DATASET EXCERPT

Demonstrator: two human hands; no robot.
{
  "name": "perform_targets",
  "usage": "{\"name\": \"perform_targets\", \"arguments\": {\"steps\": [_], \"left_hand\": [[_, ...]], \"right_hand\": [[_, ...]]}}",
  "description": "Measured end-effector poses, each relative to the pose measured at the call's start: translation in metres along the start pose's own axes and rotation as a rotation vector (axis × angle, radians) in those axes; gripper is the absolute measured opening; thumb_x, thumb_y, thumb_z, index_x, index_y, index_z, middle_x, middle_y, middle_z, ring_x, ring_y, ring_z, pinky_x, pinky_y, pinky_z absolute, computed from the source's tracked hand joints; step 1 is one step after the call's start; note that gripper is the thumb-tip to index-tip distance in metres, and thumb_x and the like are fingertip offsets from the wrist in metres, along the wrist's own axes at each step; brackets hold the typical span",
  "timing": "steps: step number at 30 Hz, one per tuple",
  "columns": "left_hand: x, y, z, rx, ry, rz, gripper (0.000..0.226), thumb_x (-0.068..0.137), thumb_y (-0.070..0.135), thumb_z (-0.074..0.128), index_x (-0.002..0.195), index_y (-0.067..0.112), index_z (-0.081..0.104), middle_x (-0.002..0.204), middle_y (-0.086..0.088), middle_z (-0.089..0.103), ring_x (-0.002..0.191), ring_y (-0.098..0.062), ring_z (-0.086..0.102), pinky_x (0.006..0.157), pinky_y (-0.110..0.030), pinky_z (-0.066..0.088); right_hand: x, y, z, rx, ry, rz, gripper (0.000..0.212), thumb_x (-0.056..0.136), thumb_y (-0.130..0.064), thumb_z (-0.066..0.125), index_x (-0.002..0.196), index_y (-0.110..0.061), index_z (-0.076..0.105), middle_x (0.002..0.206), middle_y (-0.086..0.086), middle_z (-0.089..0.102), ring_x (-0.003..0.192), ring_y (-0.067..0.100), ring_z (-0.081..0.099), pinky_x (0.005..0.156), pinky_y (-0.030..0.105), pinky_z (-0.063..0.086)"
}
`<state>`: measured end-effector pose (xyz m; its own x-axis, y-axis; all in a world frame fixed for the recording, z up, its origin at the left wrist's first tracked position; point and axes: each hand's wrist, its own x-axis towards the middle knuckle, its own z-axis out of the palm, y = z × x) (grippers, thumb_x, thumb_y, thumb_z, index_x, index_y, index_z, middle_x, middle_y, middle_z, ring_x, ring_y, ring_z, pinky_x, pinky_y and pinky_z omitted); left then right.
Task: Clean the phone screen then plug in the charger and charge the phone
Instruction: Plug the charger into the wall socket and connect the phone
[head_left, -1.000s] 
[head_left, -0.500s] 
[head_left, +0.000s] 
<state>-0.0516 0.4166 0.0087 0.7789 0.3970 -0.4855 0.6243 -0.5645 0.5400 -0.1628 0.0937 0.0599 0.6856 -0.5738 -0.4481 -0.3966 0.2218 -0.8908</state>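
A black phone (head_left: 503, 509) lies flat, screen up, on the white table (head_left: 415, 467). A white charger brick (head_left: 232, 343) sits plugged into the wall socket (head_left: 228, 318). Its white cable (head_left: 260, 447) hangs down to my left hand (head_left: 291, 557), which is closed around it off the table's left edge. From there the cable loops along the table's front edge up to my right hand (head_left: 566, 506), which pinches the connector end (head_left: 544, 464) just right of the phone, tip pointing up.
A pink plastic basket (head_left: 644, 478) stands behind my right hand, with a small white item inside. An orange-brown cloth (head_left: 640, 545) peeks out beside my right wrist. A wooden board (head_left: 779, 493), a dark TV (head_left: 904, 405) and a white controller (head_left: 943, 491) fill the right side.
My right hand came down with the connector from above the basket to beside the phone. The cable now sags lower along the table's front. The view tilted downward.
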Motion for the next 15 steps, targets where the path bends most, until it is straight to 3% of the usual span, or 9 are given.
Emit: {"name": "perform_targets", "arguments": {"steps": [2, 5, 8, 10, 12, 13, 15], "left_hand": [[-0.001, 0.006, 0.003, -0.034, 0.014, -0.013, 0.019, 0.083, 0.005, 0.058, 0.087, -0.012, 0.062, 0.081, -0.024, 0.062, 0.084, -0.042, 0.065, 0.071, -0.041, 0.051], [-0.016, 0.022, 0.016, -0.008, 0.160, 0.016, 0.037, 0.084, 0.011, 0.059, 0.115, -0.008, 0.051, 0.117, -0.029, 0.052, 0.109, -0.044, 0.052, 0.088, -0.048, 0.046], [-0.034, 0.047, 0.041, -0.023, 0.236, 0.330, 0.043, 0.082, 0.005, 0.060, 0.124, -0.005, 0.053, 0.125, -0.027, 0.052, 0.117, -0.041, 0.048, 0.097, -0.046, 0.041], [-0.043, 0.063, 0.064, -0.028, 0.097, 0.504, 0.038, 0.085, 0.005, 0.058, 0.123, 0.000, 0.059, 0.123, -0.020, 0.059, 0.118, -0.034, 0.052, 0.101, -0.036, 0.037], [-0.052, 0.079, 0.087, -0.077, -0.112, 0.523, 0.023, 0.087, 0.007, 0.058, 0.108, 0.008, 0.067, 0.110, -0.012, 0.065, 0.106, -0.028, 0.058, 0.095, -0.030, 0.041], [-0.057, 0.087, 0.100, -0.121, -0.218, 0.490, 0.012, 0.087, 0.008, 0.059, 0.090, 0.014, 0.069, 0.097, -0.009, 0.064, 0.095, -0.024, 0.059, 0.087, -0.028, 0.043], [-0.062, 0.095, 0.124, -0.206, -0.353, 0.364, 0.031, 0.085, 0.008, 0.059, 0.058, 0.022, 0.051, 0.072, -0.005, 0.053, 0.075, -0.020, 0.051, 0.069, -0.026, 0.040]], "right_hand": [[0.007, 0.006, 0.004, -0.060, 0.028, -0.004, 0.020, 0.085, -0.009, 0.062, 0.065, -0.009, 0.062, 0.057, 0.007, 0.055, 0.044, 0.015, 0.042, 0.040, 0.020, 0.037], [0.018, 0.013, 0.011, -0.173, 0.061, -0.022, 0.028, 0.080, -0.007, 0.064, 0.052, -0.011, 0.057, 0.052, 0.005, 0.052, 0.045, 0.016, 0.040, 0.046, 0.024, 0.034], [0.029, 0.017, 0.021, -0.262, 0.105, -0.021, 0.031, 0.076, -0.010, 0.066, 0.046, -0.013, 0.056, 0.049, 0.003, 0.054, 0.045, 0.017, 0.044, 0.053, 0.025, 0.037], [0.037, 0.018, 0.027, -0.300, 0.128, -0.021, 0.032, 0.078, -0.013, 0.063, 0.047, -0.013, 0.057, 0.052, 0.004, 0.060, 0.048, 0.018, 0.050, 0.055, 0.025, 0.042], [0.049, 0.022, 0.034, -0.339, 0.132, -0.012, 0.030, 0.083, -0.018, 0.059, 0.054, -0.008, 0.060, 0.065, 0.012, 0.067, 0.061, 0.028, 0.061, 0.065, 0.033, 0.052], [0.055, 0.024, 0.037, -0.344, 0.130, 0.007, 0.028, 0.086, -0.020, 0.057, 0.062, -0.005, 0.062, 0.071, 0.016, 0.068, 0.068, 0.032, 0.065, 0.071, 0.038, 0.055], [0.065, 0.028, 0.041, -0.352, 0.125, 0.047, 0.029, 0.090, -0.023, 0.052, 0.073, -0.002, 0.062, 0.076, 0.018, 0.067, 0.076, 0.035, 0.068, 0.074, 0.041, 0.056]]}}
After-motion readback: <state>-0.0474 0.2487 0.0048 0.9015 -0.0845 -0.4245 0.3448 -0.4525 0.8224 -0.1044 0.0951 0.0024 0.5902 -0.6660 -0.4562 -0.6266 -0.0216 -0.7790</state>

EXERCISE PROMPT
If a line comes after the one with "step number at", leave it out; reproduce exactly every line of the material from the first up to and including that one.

WRITTEN ANSWER
Demonstrator: two human hands; no robot.
{
  "name": "perform_targets",
  "usage": "{\"name\": \"perform_targets\", \"arguments\": {\"steps\": [_], \"left_hand\": [[_, ...]], \"right_hand\": [[_, ...]]}}",
  "description": "Measured end-effector poses, each relative to the pose measured at the call's start: translation in metres along the start pose's own axes and rotation as a rotation vector (axis × angle, radians) in those axes; gripper is the absolute measured opening; thumb_x, thumb_y, thumb_z, index_x, index_y, index_z, middle_x, middle_y, middle_z, ring_x, ring_y, ring_z, pinky_x, pinky_y, pinky_z absolute, computed from the source's tracked hand joints; step 1 is one step after the call's start; note that gripper is the thumb-tip to index-tip distance in metres, and thumb_x and the like are fingertip offsets from the wrist in metres, along the wrist's own axes at each step; brackets hold the typical span",
  "timing": "steps: step number at 30 Hz, one per tuple",

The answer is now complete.